■ WHAT YOU SHOULD DO
Transcribe the full listing so that each line reads as it does in the original.
=-=-=-=-=
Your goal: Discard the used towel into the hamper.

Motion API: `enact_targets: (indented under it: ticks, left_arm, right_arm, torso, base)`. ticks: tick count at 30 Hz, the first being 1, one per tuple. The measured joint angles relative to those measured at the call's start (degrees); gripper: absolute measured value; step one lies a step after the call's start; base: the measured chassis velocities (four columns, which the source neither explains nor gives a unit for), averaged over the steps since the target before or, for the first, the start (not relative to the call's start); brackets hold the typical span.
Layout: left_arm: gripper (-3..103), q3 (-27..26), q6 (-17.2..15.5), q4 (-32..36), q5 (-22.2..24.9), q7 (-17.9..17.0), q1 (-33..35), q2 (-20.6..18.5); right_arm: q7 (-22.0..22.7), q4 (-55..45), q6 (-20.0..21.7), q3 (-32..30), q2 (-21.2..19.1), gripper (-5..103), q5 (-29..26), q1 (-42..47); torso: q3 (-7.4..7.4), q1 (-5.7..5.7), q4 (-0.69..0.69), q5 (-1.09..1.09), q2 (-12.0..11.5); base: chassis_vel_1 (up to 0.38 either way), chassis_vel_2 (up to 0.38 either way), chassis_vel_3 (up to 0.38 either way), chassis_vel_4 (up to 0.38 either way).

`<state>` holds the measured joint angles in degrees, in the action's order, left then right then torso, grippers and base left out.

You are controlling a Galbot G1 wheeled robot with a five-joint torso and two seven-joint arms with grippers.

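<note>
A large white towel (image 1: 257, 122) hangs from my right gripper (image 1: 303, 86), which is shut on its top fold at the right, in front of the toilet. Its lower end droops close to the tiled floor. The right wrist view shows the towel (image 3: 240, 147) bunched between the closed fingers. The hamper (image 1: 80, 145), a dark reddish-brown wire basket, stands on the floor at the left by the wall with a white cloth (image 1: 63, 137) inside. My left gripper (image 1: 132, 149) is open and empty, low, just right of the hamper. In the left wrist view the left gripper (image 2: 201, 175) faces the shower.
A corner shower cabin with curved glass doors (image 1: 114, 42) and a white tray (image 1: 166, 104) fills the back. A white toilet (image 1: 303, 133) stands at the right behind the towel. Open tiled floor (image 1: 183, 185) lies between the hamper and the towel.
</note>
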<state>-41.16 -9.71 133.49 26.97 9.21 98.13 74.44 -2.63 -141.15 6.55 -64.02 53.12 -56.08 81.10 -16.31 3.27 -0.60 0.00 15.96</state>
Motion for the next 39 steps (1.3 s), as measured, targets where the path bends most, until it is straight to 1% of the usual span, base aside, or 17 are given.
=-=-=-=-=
■ RESPONSE TO THE EXERCISE
Your goal: Discard the used towel into the hamper.

Motion API: `enact_targets: (indented under it: ticks, left_arm, right_arm, torso, base)`. ticks: tick count at 30 Hz, the first being 1, one per tuple. The measured joint angles relative to those measured at the call's start (degrees); gripper: absolute measured value; step one lies a step after the call's start; base: the measured chassis velocities (four columns, which the source neither explains nor gives a unit for), averaged over the steps since the target before or, for the first, the start (not relative to the call's start); brackets hold the typical span.
Layout: left_arm: gripper (-3..103), q3 (-27..26), q6 (-17.2..15.5), q4 (-32..36), q5 (-22.2..24.9), q7 (-17.9..17.0), q1 (-33..35), q2 (-20.6..18.5); right_arm: q7 (-22.0..22.7), q4 (-55..45), q6 (-20.0..21.7), q3 (-32..30), q2 (-21.2..19.1), gripper (-5..103), q5 (-29..26), q1 (-42..47); torso: q3 (-7.4..7.4), q1 (-5.7..5.7), q4 (-0.69..0.69), q5 (-1.09..1.09), q2 (-12.0..11.5); base: chassis_vel_1 (up to 0.38 either way), chassis_vel_2 (up to 0.38 either way), chassis_vel_3 (up to 0.38 either way), chassis_vel_4 (up to 0.38 either way).

`<state>` holds the measured joint angles in degrees, in the action's order, left then right then torso, grippers and base left out.

You are controlling a Galbot G1 wheeled robot with a five-joint torso and two seven-joint arms with grippers.

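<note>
A large white towel (image 1: 257, 122) hangs from my right gripper (image 1: 303, 86), which is shut on its top fold at the right, in front of the toilet. Its lower end droops close to the tiled floor. The right wrist view shows the towel (image 3: 240, 147) bunched between the closed fingers. The hamper (image 1: 80, 145), a dark reddish-brown wire basket, stands on the floor at the left by the wall with a white cloth (image 1: 63, 137) inside. My left gripper (image 1: 132, 149) is open and empty, low, just right of the hamper. In the left wrist view the left gripper (image 2: 201, 175) faces the shower.
A corner shower cabin with curved glass doors (image 1: 114, 42) and a white tray (image 1: 166, 104) fills the back. A white toilet (image 1: 303, 133) stands at the right behind the towel. Open tiled floor (image 1: 183, 185) lies between the hamper and the towel.
</note>
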<state>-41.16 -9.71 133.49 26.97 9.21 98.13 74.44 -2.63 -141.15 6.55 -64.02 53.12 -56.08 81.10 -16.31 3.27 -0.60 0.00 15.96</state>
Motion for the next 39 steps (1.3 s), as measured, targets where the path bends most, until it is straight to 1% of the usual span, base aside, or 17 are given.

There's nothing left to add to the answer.